Перед глазами встал образ наяды, выжимающей мокрый рукав на ковер мистера Дануорти, – но тут все ясно, это побочное действие перебросочной болезни, гормоны шалят.
– Нет, – ответил я.
– И я не верил до вчерашнего дня. Как и в судьбу. Профессор Оверфорс утверждает, что никакой судьбы нет, есть лишь случайности и совпадения, но если так, почему она оказалась на берегу именно в этом месте? Почему мы с Сирилом решили покататься на лодке, вместо того чтобы читать Аппия Клавдия? Мы переводили «Negotium populo romano melius quam otium committi» – «Работа римлянам ближе, чем досуг», и я подумал: «Вот почему пала Римская империя!
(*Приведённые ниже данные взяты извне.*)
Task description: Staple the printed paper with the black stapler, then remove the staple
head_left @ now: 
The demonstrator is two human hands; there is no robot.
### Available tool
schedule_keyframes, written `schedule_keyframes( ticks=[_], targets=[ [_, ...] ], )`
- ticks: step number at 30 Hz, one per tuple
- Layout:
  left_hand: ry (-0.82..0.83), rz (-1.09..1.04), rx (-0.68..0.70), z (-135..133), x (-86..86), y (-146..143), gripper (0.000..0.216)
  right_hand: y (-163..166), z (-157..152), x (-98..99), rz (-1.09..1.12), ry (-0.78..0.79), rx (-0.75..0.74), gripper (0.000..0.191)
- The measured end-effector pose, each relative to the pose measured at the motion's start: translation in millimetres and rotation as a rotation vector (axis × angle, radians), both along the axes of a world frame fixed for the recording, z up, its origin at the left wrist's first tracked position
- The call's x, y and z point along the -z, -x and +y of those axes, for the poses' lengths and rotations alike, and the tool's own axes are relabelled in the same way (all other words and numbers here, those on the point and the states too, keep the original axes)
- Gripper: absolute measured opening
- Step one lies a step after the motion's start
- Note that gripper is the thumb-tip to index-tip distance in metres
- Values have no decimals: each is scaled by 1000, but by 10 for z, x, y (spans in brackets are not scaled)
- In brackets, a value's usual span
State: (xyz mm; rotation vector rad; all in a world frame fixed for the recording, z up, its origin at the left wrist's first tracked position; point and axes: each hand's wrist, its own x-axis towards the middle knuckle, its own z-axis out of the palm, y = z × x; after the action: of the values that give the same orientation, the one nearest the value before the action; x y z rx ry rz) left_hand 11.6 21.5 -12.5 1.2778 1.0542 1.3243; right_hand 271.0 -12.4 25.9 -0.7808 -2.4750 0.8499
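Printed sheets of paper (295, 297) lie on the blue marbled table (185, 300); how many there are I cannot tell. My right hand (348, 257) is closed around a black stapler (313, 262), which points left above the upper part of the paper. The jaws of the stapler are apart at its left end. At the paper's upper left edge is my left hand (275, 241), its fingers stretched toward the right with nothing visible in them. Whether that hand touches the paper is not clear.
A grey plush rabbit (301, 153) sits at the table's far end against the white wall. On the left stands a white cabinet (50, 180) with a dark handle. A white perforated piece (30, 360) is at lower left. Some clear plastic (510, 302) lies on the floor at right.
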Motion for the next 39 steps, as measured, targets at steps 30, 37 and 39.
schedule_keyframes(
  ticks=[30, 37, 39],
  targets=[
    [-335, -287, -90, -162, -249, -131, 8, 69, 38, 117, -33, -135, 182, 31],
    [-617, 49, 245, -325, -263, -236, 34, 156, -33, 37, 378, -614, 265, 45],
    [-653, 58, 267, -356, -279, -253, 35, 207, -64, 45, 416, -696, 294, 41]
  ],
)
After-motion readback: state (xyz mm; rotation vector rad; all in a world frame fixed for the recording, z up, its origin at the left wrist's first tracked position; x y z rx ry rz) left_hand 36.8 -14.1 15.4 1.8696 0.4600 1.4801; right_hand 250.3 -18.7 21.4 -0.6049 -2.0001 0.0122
Потому что римляне не умели отдыхать». Допустить, чтобы та же участь постигла старую добрую Британию, я не мог; мы с Сирилом решительно встали, наняли лодку и поплыли к Годстоу, и как раз на том лесистом участке я услышал медовый голосок, как у феи, звавший: «Принцесса Арджуманд! Принцесса Арджуманд!» Я посмотрел на берег – и увидел самое прекрасное на свете создание.
– Принцессу Арджуманд?
– Нет-нет, красавицу в розовом, с золотыми локонами и очаровательнейшими, прелестнейшими, милейшими чертами лица. Нежный румянец, губы как лепестки роз, а носик – что за носик! Ланселотово «лицом, как ангел, хороша» не передаст этой красоты – и впрямь, чего ждать от рыцаря, который распевает «тирра-лирра»? Я замер на веслах, боясь неосторожным движением или словом спугнуть этого ангела, этот светлый дух, а она посмотрела на меня и спросила: «Сэр, вы, часом, не видели здесь кошку?» И все было в точности, как в «Волшебнице Шалот», только без проклятия и бьющихся зеркал. Что поделать, поэзии свойственно преувеличивать. Я, разумеется, и в мыслях не держал ложиться на дно челна и умирать от разбитого сердца. Я ловко подгреб к берегу, выскочил из лодки и спросил, какую именно кошку и где ее наблюдали в последний раз. «Черную, – ответило небесное создание, – с белой мордочкой и беленькими носочками на лапках – уже два дня как ее нет, вдруг с ней что-нибудь случилось…» – «Не бойтесь, у кошки девять жизней», – утешил я ее. И тут появилась ее компаньонка, кузина, и напомнила, что не следует разговаривать с незнакомцами. «Но этот молодой человек любезно вызвался помочь», – возразило небесное создание, на что кузина сказала: «Очень мило с вашей стороны, мистер?..» Я назвался. «Рады знакомству, – ответила кузина. – Я мисс Браун, а это мисс Меринг». А потом она обратилась к небесному созданию: «Тосси, боюсь, нам пора. Иначе опоздаем к чаю». Тосси! Есть ли на свете имя чудесней? «Вовек пребудет для меня оно мелодий ангельских нежней и слаще!» – восторженно продекламировал Теренс.